Letnie zupy. Niewiele porzeba składników i czasu, aby cieszyć się ich smakiem. Ważne jest podejście do zakupów – wybieram to, co jest naprawdę dobre i wyhodowane naturalnie. Nie idę na łatwiznę i nie Łapię co mi w biegu wpadnie w oko.
Moje warzywa w tej zupie są z kooperatywy spożywczej i ze wsi od zaufanych gospodarzy.
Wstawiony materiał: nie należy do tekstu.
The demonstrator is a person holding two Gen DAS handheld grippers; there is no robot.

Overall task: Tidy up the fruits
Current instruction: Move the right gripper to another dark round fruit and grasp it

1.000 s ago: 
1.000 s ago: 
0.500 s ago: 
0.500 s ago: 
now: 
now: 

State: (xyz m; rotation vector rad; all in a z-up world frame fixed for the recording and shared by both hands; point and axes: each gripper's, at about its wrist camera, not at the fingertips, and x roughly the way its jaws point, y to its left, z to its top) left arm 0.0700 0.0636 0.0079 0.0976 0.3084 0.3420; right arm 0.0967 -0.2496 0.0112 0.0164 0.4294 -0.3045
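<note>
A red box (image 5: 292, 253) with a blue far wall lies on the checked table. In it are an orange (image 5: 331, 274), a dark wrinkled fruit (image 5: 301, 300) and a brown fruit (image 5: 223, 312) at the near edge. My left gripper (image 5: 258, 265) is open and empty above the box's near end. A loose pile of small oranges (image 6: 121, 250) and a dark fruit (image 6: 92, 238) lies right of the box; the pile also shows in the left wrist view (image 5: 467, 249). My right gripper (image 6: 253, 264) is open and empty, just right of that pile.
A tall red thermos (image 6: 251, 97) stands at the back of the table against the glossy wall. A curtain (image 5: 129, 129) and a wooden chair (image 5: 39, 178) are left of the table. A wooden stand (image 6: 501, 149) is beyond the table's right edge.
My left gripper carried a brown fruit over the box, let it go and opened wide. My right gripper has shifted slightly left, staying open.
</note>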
Kurki przywozi Pan z warmińskich lasów, a zioła hoduję we własnym ogródku. Świadomy wybór wpływa na mój komfort wewnętrzny i jakość tego co jem.
Zapraszam zatem na najlepszą zupę z kurek!
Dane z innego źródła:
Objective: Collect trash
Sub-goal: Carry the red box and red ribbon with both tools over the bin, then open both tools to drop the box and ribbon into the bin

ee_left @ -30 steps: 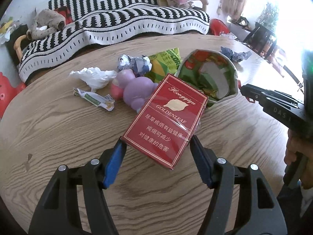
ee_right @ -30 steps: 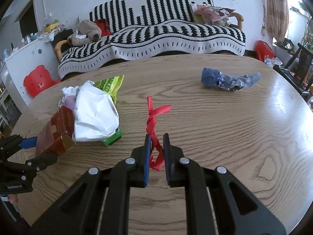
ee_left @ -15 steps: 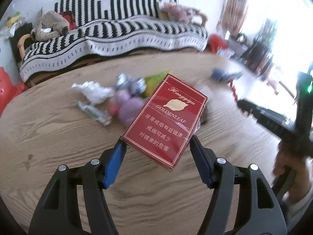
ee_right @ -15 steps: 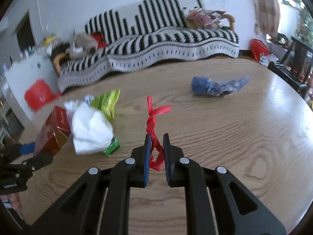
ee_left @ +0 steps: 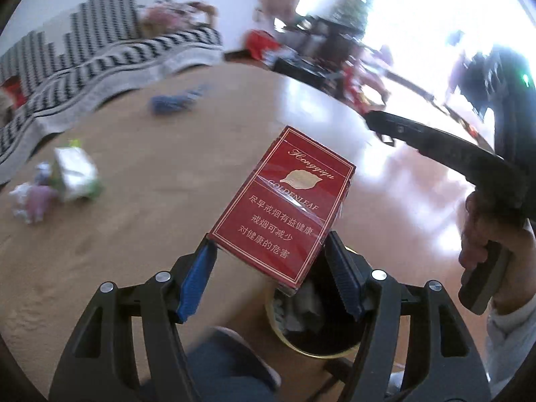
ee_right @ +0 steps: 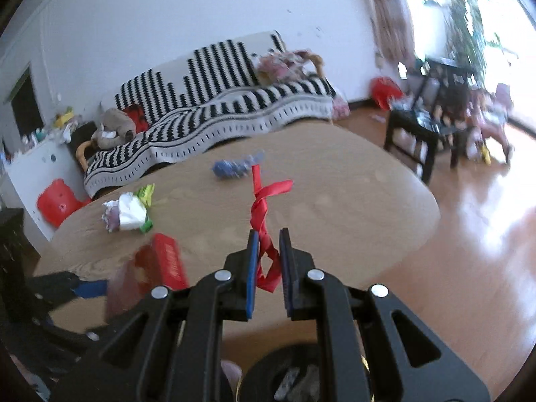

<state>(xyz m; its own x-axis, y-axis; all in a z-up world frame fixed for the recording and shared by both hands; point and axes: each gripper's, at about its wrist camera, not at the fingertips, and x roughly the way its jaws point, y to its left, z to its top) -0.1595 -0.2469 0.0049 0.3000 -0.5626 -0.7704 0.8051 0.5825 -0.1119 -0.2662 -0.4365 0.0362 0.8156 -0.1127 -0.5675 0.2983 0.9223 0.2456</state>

Zupa kurkowa z kaszą jaglaną
300 g świeżych kurek
1 młody por
500 ml domowego bulionu z warzyw
1 ząbek czosnku
liście: natki pietruszki i lubczyku
2 łyżki oliwy EV
sól i pieprz do smaku
1 szklanka ugotowanej kaszy jaglanej bio
Kurki i pora czyścimy i myjemy. Pora kroimy na dowolne kawałki. W granku rozgrzewamy łyżkę oliwy i wkładamy kawałki pora, smażymy mieszając, aż staną się szkliste. Wtedy wlewamy bulion i gotujemy wolno na małym ogniu – około 5 minut. W tym czasie na patelnię wlewamy pozostałą oliwę i dodajemy kurki – smażymy je na dużym ogniu przez kilka minut, a pod koniec dodajemy posiekany czosnek. Zestawiamy z ognia.
Zupę w granku doprawiamy solą i pieprzem. Natkę i lubczyk siekamy. Do zupy dodajemy kaszę jaglaną i lekko podgrzewamy. Rozlewamy do misek, na wierzchu układamy smażone kurki i zieleninę. Posypujemy pieprzem i podajemy. Dodatkiem mogą być grzanki.